The reality: Sure, community college is a lot cheaper than a four-year school, but students who start there are less likely to earn their bachelor’s degree..
Part of the problem: Many four-year colleges make transferring credits tough. While two-thirds of states have articulation agreements to ensure that community-college courses are accepted at specific four-year schools, loopholes abound — some allow discretion about which credits to accept, or a certain GPA may be required. And articulation agreements shouldn’t be confused with a guarantee that your child will get an open slot at a four-year college, says Stephen Handel, a College Board specialist in community colleges.

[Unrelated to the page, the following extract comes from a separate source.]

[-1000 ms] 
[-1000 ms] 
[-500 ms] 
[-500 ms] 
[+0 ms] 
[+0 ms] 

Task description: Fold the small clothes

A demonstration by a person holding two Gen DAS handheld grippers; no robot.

For many teens, the lack of a strong peer group also makes it hard to stay focused, says Tatiana Melguizo, a USC associate education professor; community college students tend to be older and attend part-time.
What to do
Go for ironclad. See if any community colleges in your area offer a guaranteed transfer to a four-year school. In Virginia, 23 community colleges guarantee admission for students with high GPAs into certain programs at 20 state four-year schools. Others, such as Portland Community and Portland State University in Oregon, offer co-enrollment programs that allow students to shift seamlessly into the four-year program after earning a two-year degree.
Talk to the target. Ask the admissions office at the four-year school your child wants to attend about the transfer requirements and how many two-year college students it accepts. The good news: “If your child does transfer, her odds of getting a BA are as good as those for four-year college students,” Melguizo says. Savings and a degree? Maybe you can afford grad school after all.